I've said it before and I'll say it again, FightMetric is horseshit. There's no way that BJ threw more strikes than Frank, let alone landed more IMO. I'm going to watch it tomorrow and count them because I can't remember a time outside of the first round where BJ was coming forward to punch, he'd wait for Frank every time and try to counter. Albeit Frankie didn't land anywhere NEAR all of those punches but he landed more than BJ.


----------



## americanfighter (Sep 27, 2006)

IMO edgar won it clearly rounds 2,4,and5 were his no question. BJ's knee didn't seem to have that huge of an impact IMO. The thing that won it was conditioning and great movement by Edgar. Also bj was not listening to his trainers who were telling him to take to take the fight to the ground. BJ knew he lost as well. He was hiding his face between rounds and at the ened of the fight he didn't act like he thought he won.


----------



## T.Bone (Oct 15, 2008)

In the end Frankie just worked harder than BJ and that's what won it for him. 

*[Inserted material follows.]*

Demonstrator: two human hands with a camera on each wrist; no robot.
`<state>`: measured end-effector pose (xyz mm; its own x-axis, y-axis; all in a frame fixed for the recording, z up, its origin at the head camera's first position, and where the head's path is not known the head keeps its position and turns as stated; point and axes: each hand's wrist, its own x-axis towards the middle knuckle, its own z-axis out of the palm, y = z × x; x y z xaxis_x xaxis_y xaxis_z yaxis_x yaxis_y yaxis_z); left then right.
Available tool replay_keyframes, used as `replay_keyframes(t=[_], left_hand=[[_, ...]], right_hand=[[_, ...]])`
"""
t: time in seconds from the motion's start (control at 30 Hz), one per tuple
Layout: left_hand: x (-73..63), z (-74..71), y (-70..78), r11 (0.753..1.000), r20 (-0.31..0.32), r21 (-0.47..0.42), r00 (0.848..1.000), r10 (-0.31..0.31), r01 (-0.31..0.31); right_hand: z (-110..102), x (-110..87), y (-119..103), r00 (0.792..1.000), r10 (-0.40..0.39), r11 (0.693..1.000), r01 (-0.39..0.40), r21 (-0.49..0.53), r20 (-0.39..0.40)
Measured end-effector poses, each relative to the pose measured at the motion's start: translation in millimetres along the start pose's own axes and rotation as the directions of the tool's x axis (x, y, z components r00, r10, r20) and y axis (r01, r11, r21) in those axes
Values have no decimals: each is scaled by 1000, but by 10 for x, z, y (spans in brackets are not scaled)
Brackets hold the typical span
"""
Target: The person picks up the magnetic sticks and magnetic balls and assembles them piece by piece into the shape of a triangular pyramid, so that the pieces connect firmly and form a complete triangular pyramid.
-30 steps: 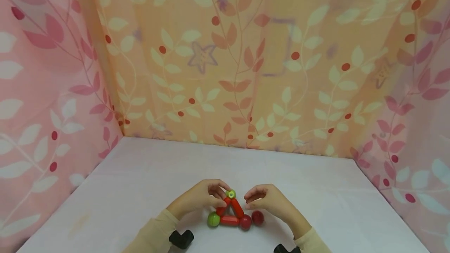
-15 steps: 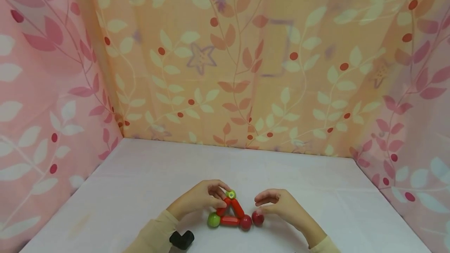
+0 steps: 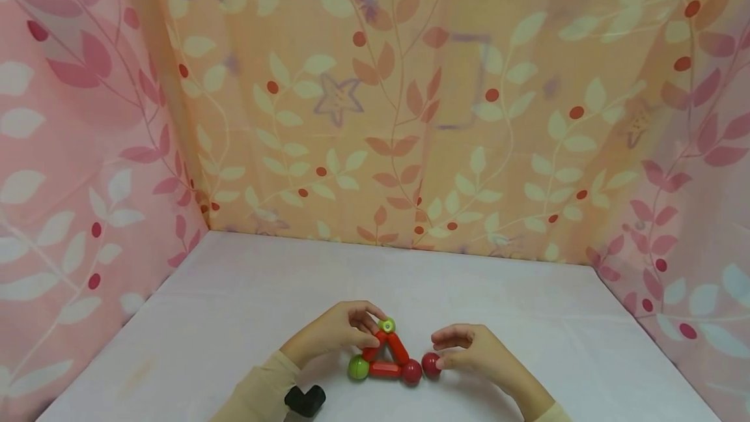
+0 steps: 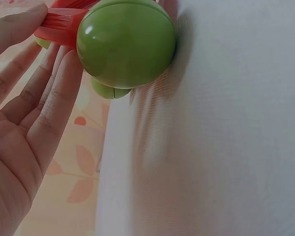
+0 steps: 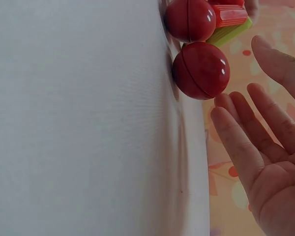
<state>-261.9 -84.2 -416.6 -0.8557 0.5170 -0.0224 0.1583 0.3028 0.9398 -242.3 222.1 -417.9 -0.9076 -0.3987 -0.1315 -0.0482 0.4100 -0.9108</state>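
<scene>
Three red rods form a small triangle on the table. A green ball (image 3: 358, 367) sits at its left corner, a red ball (image 3: 412, 372) at its right corner and a light-green piece (image 3: 387, 325) at the top. My left hand (image 3: 340, 332) pinches the left red rod (image 4: 64, 25) between thumb and fingers, close to the green ball in the left wrist view. Just right of the triangle lies a second red ball (image 3: 431, 365). My right hand (image 3: 482, 351) is beside that ball, fingers apart and relaxed, with the thumb tip overlapping its edge in the head view.
A white cloth (image 3: 293, 272) covers the table. Patterned curtains (image 3: 375, 148) rise behind it and at both sides. A black wrist mount (image 3: 305, 401) shows under the left sleeve.
My right hand has moved right and a little toward me, from the triangle's right side to beside the loose red ball. The left hand keeps its grip on the rod.
</scene>
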Motion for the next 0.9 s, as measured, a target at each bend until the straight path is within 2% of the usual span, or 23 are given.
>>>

I was impressed by Edgars work-rate more than anything, he was like a mchine, it's hard to keep up with that kind of pace.


----------



## No_Mercy (Oct 17, 2006)

After watching the Tyson and Sherk fight this was what I was afraid of. Edgar is super super quick and just hits like a mongoose battling a rattle snake. You can't get em...head movement, moving side to side, bobbing and weaving, mixing his strikes. 

I knew BJ should have went for the takedowns to keep Edgar honest. After the third - fifth Edgar was a lot more confident with his strikes. Never truly hurt BJ, but it was enough to score the win. 

I see Maynard taking Edgar again, but I'd also like to see Kenflo vs Edgar. 

What a strange predicament for BJ now. I say he takes a rest then comebacks and takes his belt back easily then moves up to WW.


----------



## limba (Jul 21, 2009)

Edgarjust fif what he had to do.
He believed in his chances, when almost nobody did.
His boxing was very good and his strategy even better. A lot of movement in the ring and quick combinations, getting under BJ's guard without taking damage, and just score some points on the judges' cards. 
BJ looked bad tonight imo. I didn't see that aggressivness he desplayed in his last 2 fights, but that's "Edgar's fault" also. And his cardio looked suspicious. I had a feeling he's loosing energy in the 4th and especialy in the 5th. 

Annyways, we have a new LW Champion and all i can say is, all of the sudden this division looks very very interesting.


----------



## arkanoydz (Mar 15, 2010)

i still think BJ is the more talented fighter, and during the match he still showed the superior boxing skills imo. I gave him rd 1&2 without a doubt, and 3 (though it was closer), and honestly i didn't think the final 2 rounds were that 'clearly' in Edgar's favour. i understand why Edgar was given the decision, but i think the main reason for BJ's loss lies on a 'mental' factor - he looked different this time around.

Having said this, I was thoroughly impressed with how relaxed and prepared Edgar came, he looked very good this fight even though he did less damage to Penn than Rua did to Machida (I know they were different fights in many ways but after having experienced ufc 104 I thought the scores would have come out much much closer).


----------



## Hammerlock2.0 (Jun 17, 2009)

I think it has a lot to do with "looks" that Edgar got the decision. BJ didn't look like he won the fight after the final bell rung. He didn't even look like he won the rounds that he won (that 50-45 scorecard amazes me by the way). Edgar just didn't stop, and BJ stopped midway through round 3. When Edgar got tagged and lost a round his body language was like "That round wasn't too bad, just shrug it off and win the next one." and BJ's body language was "Why do I have to go through this again?". It was very obvious in rounds 4 and 5. After the fight, one guy looked like a winner and the other guy looked like a loser although it was a really close fight. That doesn't explain that judge's incompetence though...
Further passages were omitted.